On 6/9/26 09:26, Chengfeng Lin wrote:
> Hi,

Hi,

> 
> I found a source-calibrated synthetic mincore() signal in the resident
> base-page PTE path. 

sorry, I'm confused. Did you mean to say "I found a performance regression" ?

> I do not currently have an easy arm64/mTHP validation
> setup, so before trying to arrange that more expensive validation I would like
> to ask whether the candidate fix shape below looks reasonable.
> 
> To keep the scope clear, I am not presenting this as a production application
> regression report or as a generic mincore() regression.  It is a controlled
> reproducer for a real userspace-visible syscall path, with the page-table shape
> kept intentionally simple:
> 
>   mmap() private anonymous memory
>   madvise(MADV_NOHUGEPAGE)
>   fault in all pages
>   repeatedly call mincore() over a resident 64 MiB range

Okay, so I assume a mincore() regression.
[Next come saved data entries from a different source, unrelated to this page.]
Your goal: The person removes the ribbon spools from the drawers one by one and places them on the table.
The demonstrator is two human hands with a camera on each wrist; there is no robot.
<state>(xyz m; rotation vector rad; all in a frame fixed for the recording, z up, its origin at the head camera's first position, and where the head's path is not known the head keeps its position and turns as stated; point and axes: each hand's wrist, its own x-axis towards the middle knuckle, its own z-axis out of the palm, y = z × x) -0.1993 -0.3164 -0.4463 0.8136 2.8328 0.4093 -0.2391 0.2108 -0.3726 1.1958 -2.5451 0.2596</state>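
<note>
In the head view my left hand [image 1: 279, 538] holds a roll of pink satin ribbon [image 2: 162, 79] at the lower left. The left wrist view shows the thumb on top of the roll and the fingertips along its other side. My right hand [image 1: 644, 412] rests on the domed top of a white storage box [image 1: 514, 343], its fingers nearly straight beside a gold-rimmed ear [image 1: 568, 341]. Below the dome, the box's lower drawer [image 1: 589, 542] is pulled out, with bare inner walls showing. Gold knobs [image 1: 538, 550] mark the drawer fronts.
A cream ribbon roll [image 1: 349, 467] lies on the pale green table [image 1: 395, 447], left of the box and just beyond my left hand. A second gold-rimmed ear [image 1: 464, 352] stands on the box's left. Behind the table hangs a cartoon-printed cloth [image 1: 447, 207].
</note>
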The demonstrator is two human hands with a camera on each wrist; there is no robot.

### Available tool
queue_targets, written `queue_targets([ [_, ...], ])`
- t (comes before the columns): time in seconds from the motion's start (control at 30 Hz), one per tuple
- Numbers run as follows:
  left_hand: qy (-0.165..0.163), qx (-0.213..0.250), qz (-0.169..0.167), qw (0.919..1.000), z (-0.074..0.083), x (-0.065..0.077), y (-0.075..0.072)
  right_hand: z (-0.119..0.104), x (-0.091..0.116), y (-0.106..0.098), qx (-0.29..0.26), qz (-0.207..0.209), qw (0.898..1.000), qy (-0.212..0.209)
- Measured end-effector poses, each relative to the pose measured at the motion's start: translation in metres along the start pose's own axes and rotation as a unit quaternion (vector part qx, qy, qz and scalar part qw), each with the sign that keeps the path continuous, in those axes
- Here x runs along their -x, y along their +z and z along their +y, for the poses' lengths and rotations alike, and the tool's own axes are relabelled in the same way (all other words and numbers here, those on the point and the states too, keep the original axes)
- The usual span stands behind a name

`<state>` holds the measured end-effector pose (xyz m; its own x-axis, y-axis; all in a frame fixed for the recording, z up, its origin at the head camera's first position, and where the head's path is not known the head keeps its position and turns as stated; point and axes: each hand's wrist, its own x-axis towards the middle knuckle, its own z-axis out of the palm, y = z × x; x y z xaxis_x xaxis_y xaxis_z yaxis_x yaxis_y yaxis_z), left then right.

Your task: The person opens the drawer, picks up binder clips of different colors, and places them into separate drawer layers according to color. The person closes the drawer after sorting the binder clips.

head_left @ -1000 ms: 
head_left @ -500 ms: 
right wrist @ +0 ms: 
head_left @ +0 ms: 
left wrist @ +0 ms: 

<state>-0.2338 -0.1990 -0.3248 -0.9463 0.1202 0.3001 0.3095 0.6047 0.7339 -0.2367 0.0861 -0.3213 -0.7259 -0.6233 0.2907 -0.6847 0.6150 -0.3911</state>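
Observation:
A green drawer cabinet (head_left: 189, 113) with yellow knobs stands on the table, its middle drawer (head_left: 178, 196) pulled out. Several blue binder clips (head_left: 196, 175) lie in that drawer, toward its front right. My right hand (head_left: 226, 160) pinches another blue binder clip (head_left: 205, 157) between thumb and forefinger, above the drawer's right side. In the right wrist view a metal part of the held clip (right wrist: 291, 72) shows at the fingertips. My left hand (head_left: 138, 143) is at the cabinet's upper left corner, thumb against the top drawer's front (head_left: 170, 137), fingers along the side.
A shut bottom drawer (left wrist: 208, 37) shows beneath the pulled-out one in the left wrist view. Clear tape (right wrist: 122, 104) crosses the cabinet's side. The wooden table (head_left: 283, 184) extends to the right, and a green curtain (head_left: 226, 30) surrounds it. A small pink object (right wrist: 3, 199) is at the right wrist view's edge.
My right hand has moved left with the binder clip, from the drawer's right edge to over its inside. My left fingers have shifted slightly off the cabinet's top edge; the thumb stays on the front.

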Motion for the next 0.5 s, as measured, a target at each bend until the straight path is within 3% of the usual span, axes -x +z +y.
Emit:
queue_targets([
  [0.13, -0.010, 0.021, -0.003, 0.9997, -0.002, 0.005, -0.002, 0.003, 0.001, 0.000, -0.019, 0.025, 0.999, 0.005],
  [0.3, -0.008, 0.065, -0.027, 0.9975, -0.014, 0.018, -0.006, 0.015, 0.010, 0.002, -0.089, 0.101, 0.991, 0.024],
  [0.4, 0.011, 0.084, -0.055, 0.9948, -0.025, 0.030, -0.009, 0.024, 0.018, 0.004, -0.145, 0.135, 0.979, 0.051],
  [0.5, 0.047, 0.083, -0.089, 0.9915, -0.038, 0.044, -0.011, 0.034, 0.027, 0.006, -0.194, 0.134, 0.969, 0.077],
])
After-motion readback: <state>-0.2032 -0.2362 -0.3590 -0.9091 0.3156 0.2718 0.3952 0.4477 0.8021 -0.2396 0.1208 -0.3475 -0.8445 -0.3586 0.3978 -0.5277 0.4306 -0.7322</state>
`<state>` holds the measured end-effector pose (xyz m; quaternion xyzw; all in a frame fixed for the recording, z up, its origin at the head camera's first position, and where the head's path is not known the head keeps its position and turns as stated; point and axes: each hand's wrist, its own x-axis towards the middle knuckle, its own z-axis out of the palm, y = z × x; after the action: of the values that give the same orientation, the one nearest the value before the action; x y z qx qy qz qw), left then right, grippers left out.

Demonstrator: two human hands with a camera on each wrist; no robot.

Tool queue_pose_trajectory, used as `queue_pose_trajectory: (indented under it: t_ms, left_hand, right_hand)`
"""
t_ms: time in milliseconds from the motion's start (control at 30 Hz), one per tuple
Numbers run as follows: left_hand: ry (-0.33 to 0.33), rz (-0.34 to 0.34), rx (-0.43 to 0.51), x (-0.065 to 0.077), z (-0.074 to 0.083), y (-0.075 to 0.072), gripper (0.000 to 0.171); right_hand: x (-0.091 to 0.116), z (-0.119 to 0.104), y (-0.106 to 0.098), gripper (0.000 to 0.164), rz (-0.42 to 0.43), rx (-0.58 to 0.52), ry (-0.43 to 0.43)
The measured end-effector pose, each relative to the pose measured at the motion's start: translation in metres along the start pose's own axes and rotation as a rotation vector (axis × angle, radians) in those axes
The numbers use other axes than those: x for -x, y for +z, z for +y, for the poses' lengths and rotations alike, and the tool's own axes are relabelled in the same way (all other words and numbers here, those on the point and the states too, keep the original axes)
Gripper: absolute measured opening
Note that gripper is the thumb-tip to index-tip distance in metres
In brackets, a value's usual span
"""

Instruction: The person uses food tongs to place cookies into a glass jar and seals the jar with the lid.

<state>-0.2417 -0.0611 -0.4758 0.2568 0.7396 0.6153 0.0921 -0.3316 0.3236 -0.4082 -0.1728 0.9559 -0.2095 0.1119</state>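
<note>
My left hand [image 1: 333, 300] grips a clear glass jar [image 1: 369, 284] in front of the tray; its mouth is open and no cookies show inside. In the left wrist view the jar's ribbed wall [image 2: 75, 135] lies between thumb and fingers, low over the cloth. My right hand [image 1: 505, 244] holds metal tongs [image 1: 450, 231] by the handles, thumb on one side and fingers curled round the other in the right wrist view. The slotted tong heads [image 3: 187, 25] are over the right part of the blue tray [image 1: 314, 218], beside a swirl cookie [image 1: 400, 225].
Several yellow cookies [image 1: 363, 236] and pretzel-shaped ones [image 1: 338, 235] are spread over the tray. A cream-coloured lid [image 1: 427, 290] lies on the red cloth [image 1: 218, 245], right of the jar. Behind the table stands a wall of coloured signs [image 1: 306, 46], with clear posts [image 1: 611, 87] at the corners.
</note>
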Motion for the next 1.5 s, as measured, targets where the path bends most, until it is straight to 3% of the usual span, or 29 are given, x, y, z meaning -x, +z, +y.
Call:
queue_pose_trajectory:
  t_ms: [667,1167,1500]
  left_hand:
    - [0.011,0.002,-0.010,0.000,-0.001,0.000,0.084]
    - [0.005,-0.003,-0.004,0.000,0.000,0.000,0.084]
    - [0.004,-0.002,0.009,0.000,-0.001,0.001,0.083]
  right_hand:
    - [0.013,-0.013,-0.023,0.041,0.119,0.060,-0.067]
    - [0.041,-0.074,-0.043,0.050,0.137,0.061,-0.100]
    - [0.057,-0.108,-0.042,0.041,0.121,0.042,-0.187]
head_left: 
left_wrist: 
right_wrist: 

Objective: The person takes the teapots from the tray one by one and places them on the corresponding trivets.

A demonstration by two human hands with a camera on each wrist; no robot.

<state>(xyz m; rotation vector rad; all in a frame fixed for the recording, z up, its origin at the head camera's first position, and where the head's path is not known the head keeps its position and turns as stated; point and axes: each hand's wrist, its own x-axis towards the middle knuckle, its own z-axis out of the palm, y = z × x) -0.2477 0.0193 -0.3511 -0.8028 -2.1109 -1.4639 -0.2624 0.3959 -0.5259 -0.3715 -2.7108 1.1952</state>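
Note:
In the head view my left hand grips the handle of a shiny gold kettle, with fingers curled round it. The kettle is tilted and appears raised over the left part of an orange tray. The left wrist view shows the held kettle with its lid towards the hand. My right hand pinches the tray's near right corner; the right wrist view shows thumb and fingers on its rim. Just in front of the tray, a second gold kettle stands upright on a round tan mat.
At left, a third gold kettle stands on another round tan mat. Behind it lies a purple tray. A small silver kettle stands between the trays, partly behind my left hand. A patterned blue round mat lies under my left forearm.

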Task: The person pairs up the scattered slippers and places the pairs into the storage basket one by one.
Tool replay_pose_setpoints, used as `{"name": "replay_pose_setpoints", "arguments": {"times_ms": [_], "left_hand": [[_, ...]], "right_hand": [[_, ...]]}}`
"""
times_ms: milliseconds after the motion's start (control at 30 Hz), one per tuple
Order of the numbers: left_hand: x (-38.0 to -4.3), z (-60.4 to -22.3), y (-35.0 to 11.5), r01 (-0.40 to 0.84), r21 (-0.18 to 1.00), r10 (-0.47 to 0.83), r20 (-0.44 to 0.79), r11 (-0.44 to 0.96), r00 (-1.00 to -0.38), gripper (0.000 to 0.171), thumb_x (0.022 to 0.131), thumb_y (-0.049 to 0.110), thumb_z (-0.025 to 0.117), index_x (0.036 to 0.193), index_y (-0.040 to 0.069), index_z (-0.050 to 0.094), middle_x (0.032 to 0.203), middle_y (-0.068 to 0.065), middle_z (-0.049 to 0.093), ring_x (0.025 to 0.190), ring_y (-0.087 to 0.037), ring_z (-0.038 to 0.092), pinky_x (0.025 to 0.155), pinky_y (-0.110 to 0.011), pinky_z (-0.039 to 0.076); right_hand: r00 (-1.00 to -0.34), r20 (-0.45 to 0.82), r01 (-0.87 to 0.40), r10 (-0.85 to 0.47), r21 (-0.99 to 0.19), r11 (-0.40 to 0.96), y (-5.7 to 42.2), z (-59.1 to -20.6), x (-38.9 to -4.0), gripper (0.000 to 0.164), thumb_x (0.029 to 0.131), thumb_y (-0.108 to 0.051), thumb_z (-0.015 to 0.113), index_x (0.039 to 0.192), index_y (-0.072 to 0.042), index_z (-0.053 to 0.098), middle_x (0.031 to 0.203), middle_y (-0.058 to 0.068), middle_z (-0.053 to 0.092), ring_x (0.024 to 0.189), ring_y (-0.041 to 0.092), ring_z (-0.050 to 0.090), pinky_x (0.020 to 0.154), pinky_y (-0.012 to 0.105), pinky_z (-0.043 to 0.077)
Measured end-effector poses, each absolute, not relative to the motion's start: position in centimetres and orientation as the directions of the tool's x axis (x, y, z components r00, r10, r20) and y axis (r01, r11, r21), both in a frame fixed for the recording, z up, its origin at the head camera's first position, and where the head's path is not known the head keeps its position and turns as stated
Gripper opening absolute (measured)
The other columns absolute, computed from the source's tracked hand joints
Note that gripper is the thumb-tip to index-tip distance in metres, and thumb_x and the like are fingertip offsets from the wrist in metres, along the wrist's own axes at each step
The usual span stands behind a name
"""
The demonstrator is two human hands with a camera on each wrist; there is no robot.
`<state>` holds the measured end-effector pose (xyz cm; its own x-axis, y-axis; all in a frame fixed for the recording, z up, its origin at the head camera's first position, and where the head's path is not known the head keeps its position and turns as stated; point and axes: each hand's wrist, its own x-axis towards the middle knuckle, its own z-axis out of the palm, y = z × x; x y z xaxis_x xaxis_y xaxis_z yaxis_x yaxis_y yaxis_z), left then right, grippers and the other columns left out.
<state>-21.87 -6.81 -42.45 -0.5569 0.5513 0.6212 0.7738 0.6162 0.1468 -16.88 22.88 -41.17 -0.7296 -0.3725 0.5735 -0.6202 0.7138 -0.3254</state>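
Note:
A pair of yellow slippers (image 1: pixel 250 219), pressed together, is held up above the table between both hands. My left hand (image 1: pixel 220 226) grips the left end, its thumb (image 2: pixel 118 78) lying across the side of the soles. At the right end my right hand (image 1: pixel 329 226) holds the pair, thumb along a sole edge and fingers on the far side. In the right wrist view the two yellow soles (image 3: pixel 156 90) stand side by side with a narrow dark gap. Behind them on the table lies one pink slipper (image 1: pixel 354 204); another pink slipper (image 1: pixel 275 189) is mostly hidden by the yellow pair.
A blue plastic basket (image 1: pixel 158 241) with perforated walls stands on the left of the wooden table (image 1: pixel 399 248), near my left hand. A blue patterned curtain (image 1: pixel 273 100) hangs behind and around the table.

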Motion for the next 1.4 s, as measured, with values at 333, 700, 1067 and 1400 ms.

On arm64?

> 
> The practical hook is that mincore() is the userspace-visible residency query
> for an address range.  The resident anonymous no-THP range is intended to
> isolate the base-page present-PTE scan and avoid file cache, swap, THP, marker,
> and unmapped-range effects.  I would read the result as source-path evidence for
> the hot path below, not as evidence that every mincore() caller or a specific
> application workload regressed.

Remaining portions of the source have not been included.